A modern high-performance open source file analysis library for automating localization tasks

Last update: Nov 11, 2022

Related tags

Overview

🧛 Filecount

Filecount is a modern high-performance open source file analysis library for automating localization tasks. It enables you to add file analysis functionality to your projects while maintaining a lot of customizability and extensibility. The hashment algorithm will always ensure optimal analysis performance.

Counting words is a notoriously difficult problem as it is really hard to define rules that give an "accurate" word count for every language. This means that many different text editing programs and CAT tools give different word counts for the same text! Filecount's philosophy is to be fast and accurate enough. Because for the purpose of having a fast file analysis it is often fine to be close enough to an accurate count.

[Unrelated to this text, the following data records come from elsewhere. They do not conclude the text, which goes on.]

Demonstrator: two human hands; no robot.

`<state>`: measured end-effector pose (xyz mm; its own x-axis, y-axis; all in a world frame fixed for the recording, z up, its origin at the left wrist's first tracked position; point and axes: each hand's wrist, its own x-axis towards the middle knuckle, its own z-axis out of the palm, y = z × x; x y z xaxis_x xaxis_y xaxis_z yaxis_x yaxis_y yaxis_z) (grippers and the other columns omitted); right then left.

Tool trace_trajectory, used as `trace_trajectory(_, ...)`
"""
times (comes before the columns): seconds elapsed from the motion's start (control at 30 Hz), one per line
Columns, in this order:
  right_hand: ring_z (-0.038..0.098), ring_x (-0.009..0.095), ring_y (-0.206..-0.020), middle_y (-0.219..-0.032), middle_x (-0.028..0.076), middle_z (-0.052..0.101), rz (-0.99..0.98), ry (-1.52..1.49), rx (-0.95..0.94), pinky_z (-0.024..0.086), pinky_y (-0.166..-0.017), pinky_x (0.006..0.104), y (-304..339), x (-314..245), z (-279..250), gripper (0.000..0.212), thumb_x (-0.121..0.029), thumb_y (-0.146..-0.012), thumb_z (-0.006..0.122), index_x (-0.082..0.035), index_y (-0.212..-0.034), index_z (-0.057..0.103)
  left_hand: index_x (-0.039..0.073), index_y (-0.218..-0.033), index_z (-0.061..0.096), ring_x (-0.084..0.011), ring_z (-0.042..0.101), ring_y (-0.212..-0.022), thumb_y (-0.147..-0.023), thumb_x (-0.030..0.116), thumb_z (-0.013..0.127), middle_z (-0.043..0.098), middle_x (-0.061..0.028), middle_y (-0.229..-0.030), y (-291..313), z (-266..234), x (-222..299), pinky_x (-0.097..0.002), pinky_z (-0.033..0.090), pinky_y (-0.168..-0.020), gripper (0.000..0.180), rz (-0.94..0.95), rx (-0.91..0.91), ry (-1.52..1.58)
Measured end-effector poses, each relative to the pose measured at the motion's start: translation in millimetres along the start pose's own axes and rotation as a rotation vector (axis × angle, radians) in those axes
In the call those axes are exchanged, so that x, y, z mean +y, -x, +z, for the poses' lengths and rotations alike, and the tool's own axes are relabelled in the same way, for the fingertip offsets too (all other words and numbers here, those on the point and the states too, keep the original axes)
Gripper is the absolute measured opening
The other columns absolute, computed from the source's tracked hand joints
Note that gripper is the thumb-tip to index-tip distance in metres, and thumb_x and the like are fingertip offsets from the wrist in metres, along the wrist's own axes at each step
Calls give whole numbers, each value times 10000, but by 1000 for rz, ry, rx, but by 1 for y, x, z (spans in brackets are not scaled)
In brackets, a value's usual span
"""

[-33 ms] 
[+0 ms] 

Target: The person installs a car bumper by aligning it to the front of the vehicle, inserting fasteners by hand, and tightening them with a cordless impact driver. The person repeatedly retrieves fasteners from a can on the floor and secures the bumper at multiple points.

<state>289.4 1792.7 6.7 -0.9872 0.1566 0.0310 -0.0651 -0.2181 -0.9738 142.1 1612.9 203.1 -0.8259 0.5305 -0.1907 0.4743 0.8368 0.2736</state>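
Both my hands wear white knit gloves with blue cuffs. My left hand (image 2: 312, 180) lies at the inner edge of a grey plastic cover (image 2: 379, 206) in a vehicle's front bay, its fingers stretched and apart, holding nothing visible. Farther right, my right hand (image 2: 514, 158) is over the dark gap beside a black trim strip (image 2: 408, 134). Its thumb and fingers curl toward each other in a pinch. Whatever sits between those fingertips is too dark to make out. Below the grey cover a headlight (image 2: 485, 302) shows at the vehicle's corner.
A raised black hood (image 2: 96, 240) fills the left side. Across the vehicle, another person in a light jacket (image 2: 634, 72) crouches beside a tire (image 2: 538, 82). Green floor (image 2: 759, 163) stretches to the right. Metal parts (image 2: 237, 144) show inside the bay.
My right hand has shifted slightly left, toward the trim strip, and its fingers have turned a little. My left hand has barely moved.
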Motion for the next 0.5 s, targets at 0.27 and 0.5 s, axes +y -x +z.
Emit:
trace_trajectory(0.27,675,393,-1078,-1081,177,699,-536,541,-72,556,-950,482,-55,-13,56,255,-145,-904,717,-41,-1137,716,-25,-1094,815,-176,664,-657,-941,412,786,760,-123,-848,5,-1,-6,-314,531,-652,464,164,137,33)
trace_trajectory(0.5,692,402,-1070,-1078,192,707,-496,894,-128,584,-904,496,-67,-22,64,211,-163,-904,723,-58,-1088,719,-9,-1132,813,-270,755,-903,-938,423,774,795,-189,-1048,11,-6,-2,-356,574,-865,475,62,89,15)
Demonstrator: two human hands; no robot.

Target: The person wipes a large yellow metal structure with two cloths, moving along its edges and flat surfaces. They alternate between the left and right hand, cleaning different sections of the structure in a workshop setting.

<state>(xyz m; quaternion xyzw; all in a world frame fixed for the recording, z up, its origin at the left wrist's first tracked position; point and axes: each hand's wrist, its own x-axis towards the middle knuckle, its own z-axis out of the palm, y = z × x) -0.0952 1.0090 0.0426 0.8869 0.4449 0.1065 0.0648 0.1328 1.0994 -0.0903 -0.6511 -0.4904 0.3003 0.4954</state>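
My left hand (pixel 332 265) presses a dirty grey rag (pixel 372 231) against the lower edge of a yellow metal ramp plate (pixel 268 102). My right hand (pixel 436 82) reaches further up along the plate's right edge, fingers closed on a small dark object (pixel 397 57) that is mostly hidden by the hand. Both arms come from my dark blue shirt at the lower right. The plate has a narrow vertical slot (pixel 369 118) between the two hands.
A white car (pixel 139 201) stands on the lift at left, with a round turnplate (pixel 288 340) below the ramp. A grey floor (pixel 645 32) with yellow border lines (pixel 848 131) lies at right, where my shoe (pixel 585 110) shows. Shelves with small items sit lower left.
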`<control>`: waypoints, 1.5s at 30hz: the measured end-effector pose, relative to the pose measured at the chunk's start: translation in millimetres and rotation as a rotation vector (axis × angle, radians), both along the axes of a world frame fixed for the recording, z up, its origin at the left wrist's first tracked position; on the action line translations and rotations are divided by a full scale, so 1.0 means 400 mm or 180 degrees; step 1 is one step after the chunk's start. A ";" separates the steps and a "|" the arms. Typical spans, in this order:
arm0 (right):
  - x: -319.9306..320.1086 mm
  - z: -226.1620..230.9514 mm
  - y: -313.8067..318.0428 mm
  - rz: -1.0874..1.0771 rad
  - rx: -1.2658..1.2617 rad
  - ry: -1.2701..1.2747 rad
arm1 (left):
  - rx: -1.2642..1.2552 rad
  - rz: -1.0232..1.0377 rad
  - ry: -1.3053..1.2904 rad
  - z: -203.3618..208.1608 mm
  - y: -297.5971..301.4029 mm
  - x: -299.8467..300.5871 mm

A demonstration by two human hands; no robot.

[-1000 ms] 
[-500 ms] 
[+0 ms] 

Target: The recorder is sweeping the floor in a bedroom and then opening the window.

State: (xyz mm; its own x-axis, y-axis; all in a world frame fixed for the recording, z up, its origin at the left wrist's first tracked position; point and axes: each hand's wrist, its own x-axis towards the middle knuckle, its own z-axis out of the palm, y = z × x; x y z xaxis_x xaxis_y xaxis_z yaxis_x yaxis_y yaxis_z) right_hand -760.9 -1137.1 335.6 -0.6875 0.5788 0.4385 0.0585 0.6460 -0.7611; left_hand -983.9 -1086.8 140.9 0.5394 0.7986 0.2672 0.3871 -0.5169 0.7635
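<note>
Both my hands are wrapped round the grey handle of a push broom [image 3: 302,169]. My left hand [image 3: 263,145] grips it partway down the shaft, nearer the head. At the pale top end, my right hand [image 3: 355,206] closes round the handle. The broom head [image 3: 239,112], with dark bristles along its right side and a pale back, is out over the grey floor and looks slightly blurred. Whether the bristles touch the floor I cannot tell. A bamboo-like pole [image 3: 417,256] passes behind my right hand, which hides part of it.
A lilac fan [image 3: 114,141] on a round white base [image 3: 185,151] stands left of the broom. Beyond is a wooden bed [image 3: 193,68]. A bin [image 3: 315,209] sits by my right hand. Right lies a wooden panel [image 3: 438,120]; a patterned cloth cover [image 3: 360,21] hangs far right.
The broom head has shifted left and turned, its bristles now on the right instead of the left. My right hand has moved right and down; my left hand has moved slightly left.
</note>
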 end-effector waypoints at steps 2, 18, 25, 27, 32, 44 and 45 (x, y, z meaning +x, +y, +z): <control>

If you want to see Filecount in action then visit the website: Filecount.io

Documentation

View the documentation on doc.rs

Example

use std::env;
use std::io::Read;
use std::process;
use filecount::analysis::analyze;
use filecount::extract::{extract, ExtractionRules};
use filecount::segmentation::{hashment_many};
use filecount::memory::HashedMemory;
use filecount::unicode::UnicodeRules;
use std::fs::{File};

fn main() {
    let args: Vec<String> = env::args().collect();

    if args.len() < 2 {
        println!("Not enough arguments passed. Please provide a path to a file or folder");
        process::exit(1);
    }

    let path = args[1].clone();

    let mut memfile = File::open("memory.tmx").unwrap();
    let mut memfile_buffer = Vec::new();
    memfile.read_to_end(&mut memfile_buffer).unwrap();  

    let memory = HashedMemory::from_tmx(&memfile_buffer).unwrap();

    let mut file = File::open(&path).unwrap();
    let mut buffer = Vec::new();
    file.read_to_end(&mut buffer).unwrap();  

    let texts = extract(buffer, &path, ExtractionRules::default()).unwrap();
    let hashments = hashment_many(texts, &UnicodeRules);
    let analysis = analyze(hashments, &memory);
    println!("{:?}", analysis);       
}

Usage

Filecount uses 3 basic principles, each represented by their respective function:

extract
hashment
analyze

The extract function extracts textual elements from files supported by injected extraction rules. A set of default extraction rules for common file types is included.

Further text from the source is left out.